The Eskimo women were greatly interested in the cooking methods and implements of the boys and learned their use with surprising readiness, though there were many laughable incidents. They gave names of their own to many things, which were appropriate and interesting. Beans they called “komorra,” from their word “komuk,” meaning little grub, the larva of the gadfly. “Sava kora,” chopped larvæ, was rice, and they named baking powder “pubublown,” their word for bubbling. Soap the children were inclined to eat, but the older folks soon learned to use it, as well as towels.

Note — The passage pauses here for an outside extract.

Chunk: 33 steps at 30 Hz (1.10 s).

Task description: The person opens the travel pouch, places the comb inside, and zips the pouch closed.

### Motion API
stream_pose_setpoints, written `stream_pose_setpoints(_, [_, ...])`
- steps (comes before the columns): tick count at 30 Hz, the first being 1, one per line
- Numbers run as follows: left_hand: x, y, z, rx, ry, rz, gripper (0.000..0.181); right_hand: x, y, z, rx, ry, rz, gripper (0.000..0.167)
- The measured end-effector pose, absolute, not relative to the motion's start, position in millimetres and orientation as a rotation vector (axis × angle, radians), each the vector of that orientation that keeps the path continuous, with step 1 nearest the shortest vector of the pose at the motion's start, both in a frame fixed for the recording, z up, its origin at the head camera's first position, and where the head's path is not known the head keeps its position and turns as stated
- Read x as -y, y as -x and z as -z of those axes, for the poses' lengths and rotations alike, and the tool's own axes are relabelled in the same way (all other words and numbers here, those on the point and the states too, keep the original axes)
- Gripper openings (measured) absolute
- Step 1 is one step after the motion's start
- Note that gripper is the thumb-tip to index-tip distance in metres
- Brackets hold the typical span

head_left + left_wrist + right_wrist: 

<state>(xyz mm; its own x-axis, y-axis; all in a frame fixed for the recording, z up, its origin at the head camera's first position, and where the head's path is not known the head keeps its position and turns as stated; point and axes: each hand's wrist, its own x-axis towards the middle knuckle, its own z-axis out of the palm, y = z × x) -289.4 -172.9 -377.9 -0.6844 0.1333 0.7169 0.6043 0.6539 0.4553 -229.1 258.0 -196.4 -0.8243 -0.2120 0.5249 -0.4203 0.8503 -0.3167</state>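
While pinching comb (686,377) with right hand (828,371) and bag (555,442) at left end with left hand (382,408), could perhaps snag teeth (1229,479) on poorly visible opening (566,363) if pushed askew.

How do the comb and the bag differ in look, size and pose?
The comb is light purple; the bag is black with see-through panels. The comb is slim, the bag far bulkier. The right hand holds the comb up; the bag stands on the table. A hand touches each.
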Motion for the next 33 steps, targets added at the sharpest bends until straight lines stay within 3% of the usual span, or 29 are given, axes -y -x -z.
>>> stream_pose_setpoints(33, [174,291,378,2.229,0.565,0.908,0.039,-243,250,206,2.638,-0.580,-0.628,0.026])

Whalemen are apt to be fond of “chile con carne,” as the Mexicans call it,—a red-pepper condiment for meat that is wondrous strong. Atchoo got hold of this one day and wondered long what it was. Finally she gave some to a boy who was waiting about, boy-like, for a chance to taste things. The boy helped himself liberally, and the contortions through which he went on getting the full strength of the pepper were near to causing a stampede among the women and children, who thought him possessed of an evil spirit. When matters had quieted down, Atchoo took the balance of the can of “chile con carne” and dug a hole in the ice, burying it deeply there, and saying over it the words of an Eskimo incantation, which is supposed to keep the buried spirit of evil from ever rising again.

The wife of Kroo was quite an old woman, and she did not take kindly to the innovations in cooking. Finally, however, she was given some rice, and persuaded to boil it for Kroo’s dinner. She retired to the forecastle, and started a fire in the little stove there, that she might not be observed in her work. Not long afterward cries of alarm were heard, and Kroo’s wife rushed frantically from the forecastle, crying that she had the devil in the pot.

She had filled the kettle far too full of rice; and as it swelled and continued to pour out over the rim, she concluded that an evil spirit was in the white man’s food, pushing it out continually.

But the matter of the explosive doughnuts was the most exciting, and indeed came near being serious, not only in its immediate effects, but in the setback which it gave the white man’s food in the opinion of the Eskimos. Joe, who was the cook for the boys, had frequently made doughnuts and fried them in oil for the delectation of the community, the natives having a great fondness for them. Then he taught Atchoo how to mix them up, and she seemed to learn very rapidly. One day, however, she undertook to make them without supervision, and used water from melted ice which had chunks of ice still in it. These chunks she incorporated in the doughnuts, no doubt thinking, Eskimo fashion, that it was just as good that way. The doughnuts fried, but the chunks of ice turned to steam within, and about the time Atchoo was forking the doughnuts out into a pan they began to blow up, scattering oil and the wildest consternation among those waiting for the feast.

The first one popped on the fork as Atchoo was handing it to Harluk, that he first might see how good a cook she was. The largest chunk of it landed square in Harluk’s eye, causing him to dance with astonishment and alarm.

“Hold on!” he cried. “No want to see him; want to eat him.”